What the exercise asks
A line below contains "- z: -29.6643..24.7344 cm", and a later one contains "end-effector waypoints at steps". Repeat both, with every line between them, exactly.

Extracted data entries

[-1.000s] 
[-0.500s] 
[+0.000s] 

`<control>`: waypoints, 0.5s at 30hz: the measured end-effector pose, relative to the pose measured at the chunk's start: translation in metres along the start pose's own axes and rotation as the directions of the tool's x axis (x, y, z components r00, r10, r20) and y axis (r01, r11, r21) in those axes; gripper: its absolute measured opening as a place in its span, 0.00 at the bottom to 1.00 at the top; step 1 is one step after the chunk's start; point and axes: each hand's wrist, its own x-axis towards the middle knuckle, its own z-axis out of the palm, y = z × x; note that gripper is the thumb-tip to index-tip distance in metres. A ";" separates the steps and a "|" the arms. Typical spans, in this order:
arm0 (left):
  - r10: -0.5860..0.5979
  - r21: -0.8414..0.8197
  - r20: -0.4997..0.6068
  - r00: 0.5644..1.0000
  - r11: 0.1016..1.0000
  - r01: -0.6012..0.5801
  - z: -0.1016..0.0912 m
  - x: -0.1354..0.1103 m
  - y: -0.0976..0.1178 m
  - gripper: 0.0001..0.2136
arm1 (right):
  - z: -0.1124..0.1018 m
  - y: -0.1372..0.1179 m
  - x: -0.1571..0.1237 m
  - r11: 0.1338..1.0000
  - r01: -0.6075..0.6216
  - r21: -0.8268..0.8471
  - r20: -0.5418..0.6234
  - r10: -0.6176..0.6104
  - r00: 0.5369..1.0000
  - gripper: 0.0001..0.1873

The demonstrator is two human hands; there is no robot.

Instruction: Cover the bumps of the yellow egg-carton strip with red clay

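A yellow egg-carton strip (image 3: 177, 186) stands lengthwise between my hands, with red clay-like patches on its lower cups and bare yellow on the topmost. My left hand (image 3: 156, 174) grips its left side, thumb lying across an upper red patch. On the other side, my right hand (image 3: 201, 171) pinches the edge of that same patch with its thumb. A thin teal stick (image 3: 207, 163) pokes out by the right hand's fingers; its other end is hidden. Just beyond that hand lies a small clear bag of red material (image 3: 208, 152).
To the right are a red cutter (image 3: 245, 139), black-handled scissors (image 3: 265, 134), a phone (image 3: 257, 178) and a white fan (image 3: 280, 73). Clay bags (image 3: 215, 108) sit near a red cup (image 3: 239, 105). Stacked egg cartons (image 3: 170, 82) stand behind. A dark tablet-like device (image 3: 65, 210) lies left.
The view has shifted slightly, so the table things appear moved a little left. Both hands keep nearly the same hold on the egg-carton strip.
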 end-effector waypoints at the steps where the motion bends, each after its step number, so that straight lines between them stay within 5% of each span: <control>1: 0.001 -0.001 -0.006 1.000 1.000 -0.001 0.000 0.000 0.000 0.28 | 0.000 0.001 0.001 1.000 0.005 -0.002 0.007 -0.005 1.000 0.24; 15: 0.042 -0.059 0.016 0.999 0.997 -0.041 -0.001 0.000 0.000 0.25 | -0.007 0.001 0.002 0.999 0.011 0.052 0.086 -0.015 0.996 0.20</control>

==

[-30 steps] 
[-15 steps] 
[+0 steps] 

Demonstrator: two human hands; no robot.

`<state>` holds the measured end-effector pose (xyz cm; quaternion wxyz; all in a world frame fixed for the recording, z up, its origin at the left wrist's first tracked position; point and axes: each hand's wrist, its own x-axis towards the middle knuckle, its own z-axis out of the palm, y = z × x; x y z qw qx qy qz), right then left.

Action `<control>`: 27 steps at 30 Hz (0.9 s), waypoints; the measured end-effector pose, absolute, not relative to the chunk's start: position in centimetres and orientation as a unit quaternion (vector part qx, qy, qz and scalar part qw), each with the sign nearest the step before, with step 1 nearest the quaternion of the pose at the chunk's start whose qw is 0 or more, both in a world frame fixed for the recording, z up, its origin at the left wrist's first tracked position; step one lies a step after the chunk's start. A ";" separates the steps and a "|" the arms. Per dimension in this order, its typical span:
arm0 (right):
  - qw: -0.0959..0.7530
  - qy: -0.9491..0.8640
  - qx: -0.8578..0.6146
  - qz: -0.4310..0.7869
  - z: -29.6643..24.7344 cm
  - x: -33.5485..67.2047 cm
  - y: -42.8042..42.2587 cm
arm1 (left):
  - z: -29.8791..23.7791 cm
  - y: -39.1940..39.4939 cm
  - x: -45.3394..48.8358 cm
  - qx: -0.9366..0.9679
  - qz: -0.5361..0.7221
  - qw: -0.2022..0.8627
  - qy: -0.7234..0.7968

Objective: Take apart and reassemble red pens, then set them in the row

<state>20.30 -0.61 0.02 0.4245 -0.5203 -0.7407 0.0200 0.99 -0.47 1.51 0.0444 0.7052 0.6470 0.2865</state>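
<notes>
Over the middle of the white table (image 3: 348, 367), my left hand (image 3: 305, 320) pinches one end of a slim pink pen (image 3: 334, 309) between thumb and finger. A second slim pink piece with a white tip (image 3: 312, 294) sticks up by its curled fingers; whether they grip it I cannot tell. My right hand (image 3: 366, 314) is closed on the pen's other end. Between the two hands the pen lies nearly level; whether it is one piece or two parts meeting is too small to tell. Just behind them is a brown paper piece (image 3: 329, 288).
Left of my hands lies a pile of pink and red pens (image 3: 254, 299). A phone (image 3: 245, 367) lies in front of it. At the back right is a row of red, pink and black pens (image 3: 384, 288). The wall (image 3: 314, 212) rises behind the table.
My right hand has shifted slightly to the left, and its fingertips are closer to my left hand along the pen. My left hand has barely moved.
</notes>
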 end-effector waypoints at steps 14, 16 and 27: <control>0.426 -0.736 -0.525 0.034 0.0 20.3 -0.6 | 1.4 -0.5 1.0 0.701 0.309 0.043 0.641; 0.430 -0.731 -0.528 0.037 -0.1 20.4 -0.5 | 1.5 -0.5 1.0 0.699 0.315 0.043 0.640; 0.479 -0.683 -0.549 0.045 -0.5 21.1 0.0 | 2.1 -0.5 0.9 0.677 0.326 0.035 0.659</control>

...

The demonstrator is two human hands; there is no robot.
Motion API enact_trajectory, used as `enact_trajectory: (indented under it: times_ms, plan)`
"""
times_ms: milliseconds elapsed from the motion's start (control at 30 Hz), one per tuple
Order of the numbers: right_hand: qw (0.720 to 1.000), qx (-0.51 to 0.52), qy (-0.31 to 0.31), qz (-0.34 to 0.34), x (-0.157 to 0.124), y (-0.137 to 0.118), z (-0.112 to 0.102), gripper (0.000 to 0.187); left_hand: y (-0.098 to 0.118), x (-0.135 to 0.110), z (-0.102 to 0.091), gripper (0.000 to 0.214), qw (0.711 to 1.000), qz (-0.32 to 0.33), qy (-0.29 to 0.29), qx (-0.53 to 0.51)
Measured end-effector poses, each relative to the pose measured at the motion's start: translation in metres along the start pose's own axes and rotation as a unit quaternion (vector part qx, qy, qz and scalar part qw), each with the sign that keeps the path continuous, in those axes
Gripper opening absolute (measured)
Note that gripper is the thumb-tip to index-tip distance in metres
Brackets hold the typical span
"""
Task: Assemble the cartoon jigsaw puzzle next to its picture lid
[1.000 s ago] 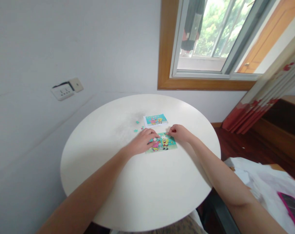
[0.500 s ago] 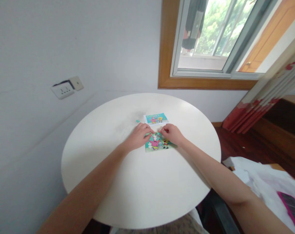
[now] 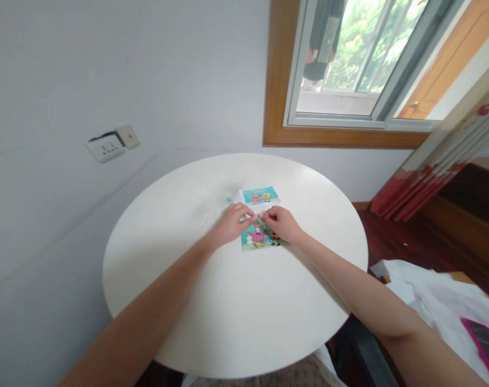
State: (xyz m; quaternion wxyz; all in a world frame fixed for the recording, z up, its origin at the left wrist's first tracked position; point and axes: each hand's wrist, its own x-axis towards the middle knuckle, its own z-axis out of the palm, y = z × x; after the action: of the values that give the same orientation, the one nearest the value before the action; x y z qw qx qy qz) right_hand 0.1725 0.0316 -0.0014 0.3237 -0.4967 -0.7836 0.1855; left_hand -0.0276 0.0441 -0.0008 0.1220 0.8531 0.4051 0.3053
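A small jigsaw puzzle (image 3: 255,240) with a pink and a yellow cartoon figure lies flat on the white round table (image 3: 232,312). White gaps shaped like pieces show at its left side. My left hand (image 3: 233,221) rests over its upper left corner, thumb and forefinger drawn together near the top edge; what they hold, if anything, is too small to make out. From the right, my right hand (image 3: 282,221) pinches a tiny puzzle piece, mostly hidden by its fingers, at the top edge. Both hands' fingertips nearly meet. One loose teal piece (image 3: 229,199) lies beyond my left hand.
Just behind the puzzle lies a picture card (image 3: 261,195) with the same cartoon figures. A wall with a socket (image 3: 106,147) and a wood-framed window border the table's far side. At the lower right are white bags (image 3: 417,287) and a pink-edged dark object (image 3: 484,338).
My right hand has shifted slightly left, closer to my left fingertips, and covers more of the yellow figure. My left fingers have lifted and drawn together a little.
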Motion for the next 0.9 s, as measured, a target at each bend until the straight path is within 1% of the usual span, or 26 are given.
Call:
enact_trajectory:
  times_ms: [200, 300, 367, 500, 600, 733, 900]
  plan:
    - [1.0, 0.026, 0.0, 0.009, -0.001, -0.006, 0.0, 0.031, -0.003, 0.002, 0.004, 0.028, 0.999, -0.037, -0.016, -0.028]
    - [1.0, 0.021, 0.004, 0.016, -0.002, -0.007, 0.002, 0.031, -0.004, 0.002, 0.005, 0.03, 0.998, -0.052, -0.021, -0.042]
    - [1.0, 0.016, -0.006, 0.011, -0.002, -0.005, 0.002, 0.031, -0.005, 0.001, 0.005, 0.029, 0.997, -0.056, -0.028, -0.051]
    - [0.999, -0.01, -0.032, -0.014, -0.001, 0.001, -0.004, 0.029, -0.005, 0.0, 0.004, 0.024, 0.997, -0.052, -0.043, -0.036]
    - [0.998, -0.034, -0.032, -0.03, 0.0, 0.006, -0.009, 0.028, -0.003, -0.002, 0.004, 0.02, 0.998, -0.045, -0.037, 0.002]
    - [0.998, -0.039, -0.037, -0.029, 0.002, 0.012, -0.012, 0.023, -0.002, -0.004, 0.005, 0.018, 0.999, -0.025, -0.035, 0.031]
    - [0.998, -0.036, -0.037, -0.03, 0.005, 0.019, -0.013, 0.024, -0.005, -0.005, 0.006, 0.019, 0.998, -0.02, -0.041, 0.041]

Finished exercise
  - z: -29.6643..24.7344 cm
  - x: -33.5485..67.2047 cm
  - y: -42.8042..42.2587 cm
arm1 (left):
  - z: -29.8791..23.7791 cm
  - y: -39.1940..39.4939 cm
  - x: -45.3394..48.8358 cm
  - qx: -0.9366..0.9679
  - qz: -0.5361..0.7221
  - qw: -0.2022..0.8627
  - qy: -0.7234..0.7968

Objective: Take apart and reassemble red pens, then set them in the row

<state>20.30 -0.61 0.02 0.4245 -0.5203 -0.7407 0.0200 0.99 -0.47 1.51 0.0444 0.7052 0.6470 0.2865</state>
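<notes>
Over the middle of the white table (image 3: 348, 367), my left hand (image 3: 305, 320) pinches one end of a slim pink pen (image 3: 334, 309) between thumb and finger. A second slim pink piece with a white tip (image 3: 312, 294) sticks up by its curled fingers; whether they grip it I cannot tell. My right hand (image 3: 366, 314) is closed on the pen's other end. Between the two hands the pen lies nearly level; whether it is one piece or two parts meeting is too small to tell. Just behind them is a brown paper piece (image 3: 329, 288).
Left of my hands lies a pile of pink and red pens (image 3: 254, 299). A phone (image 3: 245, 367) lies in front of it. At the back right is a row of red, pink and black pens (image 3: 384, 288). The wall (image 3: 314, 212) rises behind the table.
My right hand has shifted slightly to the left, and its fingertips are closer to my left hand along the pen. My left hand has barely moved.
</notes>
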 end-effector waypoints at steps 14, 16 and 27: <control>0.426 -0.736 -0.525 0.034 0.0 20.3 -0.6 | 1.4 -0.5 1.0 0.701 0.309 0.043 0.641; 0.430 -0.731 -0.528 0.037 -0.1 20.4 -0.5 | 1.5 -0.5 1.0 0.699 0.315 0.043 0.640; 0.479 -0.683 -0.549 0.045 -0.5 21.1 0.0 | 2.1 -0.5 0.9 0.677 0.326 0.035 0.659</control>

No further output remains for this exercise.